St. Louis-based Charter Communications Inc., principally owned by Microsoft co-founder Paul Allen, hopes to raise $3.45 billion in an IPO during the third quarter. Charter did not give details of the IPO in a preliminary filing with the Securities and Exchange Commission, such as the proposed stock symbol, number of shares to be offered or the estimated price range.

The IPO has several underwriters, including Goldman Sachs, Bear Stearns, Morgan Stanley, Donaldson Lufkin & Jenrette and others

Charter now has 2.7 million customers, although it will have 6.2 million when pending acquisitions are closed. The cable company is part of Allen's network of communications and Internet properties. He has agreed to invest more than $2 billion in a Charter subsidiary, Charter Communications Holding Co. LLC, the company said. Allen has been rolling out high speed Internet service at an aggressive clip to Charter's cable customers and his high speed ISP, High Speed Access (Nasdaq: HASC), which recently went public. The company began operations in 1994 and has been acquiring cable systems ever since.

The company reported net losses before extraordinary items of $157 million for 1997, $200 million for 1998 and $94.9 million for the three months ended March 31, 1999. Including recent and pending acquisitions, net loss was $1.4 billion for 1998, and $322 million in the three months ended March 31, 1999, according to the company's regulatory filings.

Risk factors cited in the filings include significant debt, and the possibility Charter won't come up with the financial backing to upgrade its cable systems. From January 1, 2000 to December 31, 2002, the company plans to spend about $2.9 billion to upgrade current systems, and another $2.6 billion to maintain and expand.

Charter also has to consider the escalating cost of programming, the company's largest single expense item. Current borrowings from Paul Allen might not be enough to consummate pending acquisitions.

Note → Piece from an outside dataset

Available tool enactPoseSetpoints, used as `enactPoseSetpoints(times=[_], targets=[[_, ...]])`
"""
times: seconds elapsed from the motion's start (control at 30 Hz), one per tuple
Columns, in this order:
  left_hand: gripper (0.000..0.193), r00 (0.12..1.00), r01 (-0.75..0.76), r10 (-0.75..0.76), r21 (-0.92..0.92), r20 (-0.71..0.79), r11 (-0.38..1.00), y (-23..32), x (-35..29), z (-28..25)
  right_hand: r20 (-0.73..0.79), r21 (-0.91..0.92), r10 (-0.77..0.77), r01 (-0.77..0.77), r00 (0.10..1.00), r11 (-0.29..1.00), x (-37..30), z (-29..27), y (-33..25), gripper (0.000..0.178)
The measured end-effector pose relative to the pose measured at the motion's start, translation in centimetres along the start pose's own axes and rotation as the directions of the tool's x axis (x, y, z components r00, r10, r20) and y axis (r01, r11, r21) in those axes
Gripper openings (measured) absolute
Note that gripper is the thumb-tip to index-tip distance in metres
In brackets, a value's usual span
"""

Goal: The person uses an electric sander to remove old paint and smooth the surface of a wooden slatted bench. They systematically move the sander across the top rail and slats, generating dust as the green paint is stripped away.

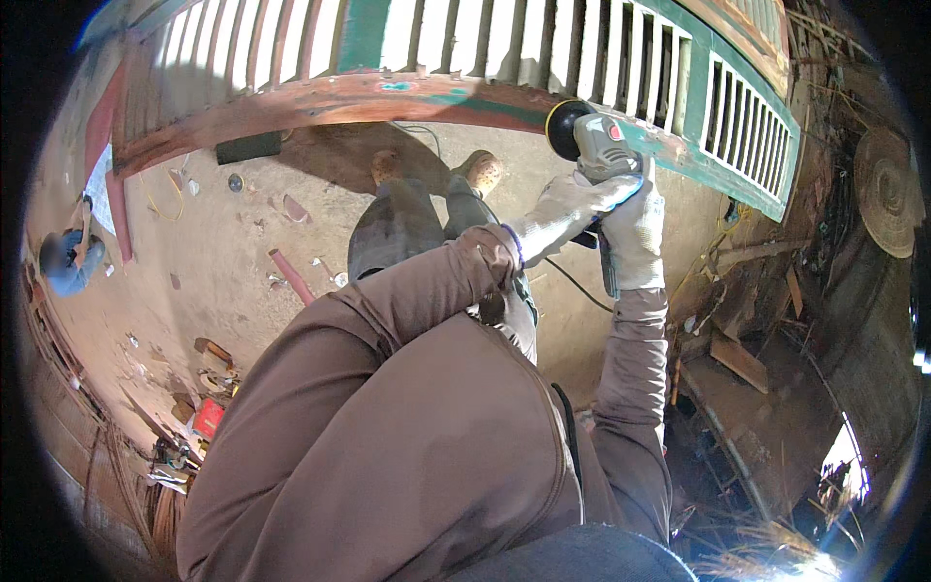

Direct competition comes from satellite broadcasting -- whose growth has outpaced the cable TV industry in recent years -- and digital subscriber line technology. The two primary direct broadcast satellite providers are the DirecTV subsidiary of Hughes Electronics (NYSE: GMH), and EchoStar Communications Corp. (Nasdaq: DISH).

America Online could soon bump into cable companies as well. AOL recently announced a plan to invest $1.5 billion in Hughes Electronics to jointly market America Online's prospective Internet television service to DirecTV's customers.